## What this task involves:
Output the data below in full, byte for byte. Nothing may differ.

[Stored dataset items]

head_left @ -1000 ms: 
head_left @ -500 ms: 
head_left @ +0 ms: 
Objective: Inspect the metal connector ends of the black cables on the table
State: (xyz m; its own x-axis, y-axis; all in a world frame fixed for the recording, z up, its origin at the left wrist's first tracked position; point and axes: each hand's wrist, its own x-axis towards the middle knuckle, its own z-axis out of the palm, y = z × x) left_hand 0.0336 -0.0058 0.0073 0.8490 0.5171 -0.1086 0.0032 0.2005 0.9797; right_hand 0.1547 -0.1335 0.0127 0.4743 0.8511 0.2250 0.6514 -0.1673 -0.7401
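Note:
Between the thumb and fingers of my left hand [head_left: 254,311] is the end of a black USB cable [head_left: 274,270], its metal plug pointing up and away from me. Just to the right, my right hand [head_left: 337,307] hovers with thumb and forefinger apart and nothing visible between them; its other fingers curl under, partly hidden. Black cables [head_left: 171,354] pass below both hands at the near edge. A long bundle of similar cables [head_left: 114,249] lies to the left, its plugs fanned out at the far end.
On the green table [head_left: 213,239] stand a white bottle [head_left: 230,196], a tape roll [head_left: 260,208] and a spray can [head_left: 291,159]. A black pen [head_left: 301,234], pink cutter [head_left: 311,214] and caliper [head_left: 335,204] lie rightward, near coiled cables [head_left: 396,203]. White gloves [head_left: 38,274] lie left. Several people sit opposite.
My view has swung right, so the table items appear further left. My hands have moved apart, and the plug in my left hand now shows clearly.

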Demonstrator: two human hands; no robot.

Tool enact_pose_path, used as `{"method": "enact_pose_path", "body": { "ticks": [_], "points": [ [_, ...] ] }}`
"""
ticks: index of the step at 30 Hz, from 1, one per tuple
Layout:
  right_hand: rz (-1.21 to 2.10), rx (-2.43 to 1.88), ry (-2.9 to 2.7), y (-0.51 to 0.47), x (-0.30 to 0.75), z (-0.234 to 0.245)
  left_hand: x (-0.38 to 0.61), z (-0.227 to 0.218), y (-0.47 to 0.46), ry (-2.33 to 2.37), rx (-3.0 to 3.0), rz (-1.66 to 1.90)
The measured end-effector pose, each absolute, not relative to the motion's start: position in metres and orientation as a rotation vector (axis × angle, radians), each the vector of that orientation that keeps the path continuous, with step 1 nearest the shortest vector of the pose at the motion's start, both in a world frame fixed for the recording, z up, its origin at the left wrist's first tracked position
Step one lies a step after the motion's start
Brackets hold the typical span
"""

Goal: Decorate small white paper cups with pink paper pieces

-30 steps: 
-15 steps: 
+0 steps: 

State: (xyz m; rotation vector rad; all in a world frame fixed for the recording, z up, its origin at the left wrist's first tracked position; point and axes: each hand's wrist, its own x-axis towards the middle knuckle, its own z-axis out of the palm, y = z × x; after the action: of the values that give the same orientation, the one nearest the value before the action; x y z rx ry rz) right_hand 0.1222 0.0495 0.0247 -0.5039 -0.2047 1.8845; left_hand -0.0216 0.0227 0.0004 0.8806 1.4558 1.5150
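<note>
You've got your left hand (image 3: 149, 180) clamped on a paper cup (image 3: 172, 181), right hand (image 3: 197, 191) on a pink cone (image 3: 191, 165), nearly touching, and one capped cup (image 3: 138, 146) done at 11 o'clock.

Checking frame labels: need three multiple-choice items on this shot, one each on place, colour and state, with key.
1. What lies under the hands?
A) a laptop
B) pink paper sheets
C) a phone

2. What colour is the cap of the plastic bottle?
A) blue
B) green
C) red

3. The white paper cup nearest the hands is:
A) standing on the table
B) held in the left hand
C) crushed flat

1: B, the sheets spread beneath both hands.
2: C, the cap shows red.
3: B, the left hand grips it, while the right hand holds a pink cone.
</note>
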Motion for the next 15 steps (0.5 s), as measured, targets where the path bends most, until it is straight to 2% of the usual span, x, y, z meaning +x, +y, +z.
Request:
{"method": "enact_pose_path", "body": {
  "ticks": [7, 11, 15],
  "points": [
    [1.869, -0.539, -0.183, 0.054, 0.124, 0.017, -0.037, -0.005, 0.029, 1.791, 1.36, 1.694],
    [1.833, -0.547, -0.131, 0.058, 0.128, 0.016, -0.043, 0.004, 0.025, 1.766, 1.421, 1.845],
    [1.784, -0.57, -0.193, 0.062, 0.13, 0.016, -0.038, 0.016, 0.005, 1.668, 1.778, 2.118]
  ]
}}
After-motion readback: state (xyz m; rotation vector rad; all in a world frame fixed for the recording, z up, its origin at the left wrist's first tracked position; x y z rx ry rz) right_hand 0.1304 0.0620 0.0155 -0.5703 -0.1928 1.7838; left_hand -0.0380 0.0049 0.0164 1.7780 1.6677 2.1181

## Solution to the exercise:
head_left @ -1000 ms: 
head_left @ -500 ms: 
head_left @ +0 ms: 
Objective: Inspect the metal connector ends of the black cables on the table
State: (xyz m; its own x-axis, y-axis; all in a world frame fixed for the recording, z up, its origin at the left wrist's first tracked position; point and axes: each hand's wrist, its own x-axis towards the middle knuckle, its own z-axis out of the palm, y = z × x) left_hand 0.0336 -0.0058 0.0073 0.8490 0.5171 -0.1086 0.0032 0.2005 0.9797; right_hand 0.1547 -0.1335 0.0127 0.4743 0.8511 0.2250 0.6514 -0.1673 -0.7401
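Note:
Between the thumb and fingers of my left hand [head_left: 254,311] is the end of a black USB cable [head_left: 274,270], its metal plug pointing up and away from me. Just to the right, my right hand [head_left: 337,307] hovers with thumb and forefinger apart and nothing visible between them; its other fingers curl under, partly hidden. Black cables [head_left: 171,354] pass below both hands at the near edge. A long bundle of similar cables [head_left: 114,249] lies to the left, its plugs fanned out at the far end.
On the green table [head_left: 213,239] stand a white bottle [head_left: 230,196], a tape roll [head_left: 260,208] and a spray can [head_left: 291,159]. A black pen [head_left: 301,234], pink cutter [head_left: 311,214] and caliper [head_left: 335,204] lie rightward, near coiled cables [head_left: 396,203]. White gloves [head_left: 38,274] lie left. Several people sit opposite.
My view has swung right, so the table items appear further left. My hands have moved apart, and the plug in my left hand now shows clearly.
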
Demonstrator: two human hands; no robot.

Tool enact_pose_path, used as `{"method": "enact_pose_path", "body": { "ticks": [_], "points": [ [_, ...] ] }}`
"""
ticks: index of the step at 30 Hz, from 1, one per tuple
Layout:
  right_hand: rz (-1.21 to 2.10), rx (-2.43 to 1.88), ry (-2.9 to 2.7), y (-0.51 to 0.47), x (-0.30 to 0.75), z (-0.234 to 0.245)
  left_hand: x (-0.38 to 0.61), z (-0.227 to 0.218), y (-0.47 to 0.46), ry (-2.33 to 2.37), rx (-3.0 to 3.0), rz (-1.66 to 1.90)
The measured end-effector pose, each absolute, not relative to the motion's start: position in metres and orientation as a rotation vector (axis × angle, radians), each the vector of that orientation that keeps the path continuous, with step 1 nearest the shortest vector of the pose at the motion's start, both in a world frame fixed for the recording, z up, its origin at the left wrist's first tracked position
Step one lies a step after the motion's start
Brackets hold the typical span
"""

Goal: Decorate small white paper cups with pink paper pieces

-30 steps: 
-15 steps: 
+0 steps: 

State: (xyz m; rotation vector rad; all in a world frame fixed for the recording, z up, its origin at the left wrist's first tracked position; point and axes: each hand's wrist, its own x-axis towards the middle knuckle, its own z-axis out of the palm, y = z × x; after the action: of the values that give the same orientation, the one nearest the value before the action; x y z rx ry rz) right_hand 0.1222 0.0495 0.0247 -0.5039 -0.2047 1.8845; left_hand -0.0216 0.0227 0.0004 0.8806 1.4558 1.5150
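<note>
You've got your left hand (image 3: 149, 180) clamped on a paper cup (image 3: 172, 181), right hand (image 3: 197, 191) on a pink cone (image 3: 191, 165), nearly touching, and one capped cup (image 3: 138, 146) done at 11 o'clock.

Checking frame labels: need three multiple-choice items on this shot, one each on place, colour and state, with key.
1. What lies under the hands?
A) a laptop
B) pink paper sheets
C) a phone

2. What colour is the cap of the plastic bottle?
A) blue
B) green
C) red

3. The white paper cup nearest the hands is:
A) standing on the table
B) held in the left hand
C) crushed flat

1: B, the sheets spread beneath both hands.
2: C, the cap shows red.
3: B, the left hand grips it, while the right hand holds a pink cone.
</note>
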Motion for the next 15 steps (0.5 s), as measured, targets where the path bends most, until it is straight to 2% of the usual span, x, y, z meaning +x, +y, +z.
Request:
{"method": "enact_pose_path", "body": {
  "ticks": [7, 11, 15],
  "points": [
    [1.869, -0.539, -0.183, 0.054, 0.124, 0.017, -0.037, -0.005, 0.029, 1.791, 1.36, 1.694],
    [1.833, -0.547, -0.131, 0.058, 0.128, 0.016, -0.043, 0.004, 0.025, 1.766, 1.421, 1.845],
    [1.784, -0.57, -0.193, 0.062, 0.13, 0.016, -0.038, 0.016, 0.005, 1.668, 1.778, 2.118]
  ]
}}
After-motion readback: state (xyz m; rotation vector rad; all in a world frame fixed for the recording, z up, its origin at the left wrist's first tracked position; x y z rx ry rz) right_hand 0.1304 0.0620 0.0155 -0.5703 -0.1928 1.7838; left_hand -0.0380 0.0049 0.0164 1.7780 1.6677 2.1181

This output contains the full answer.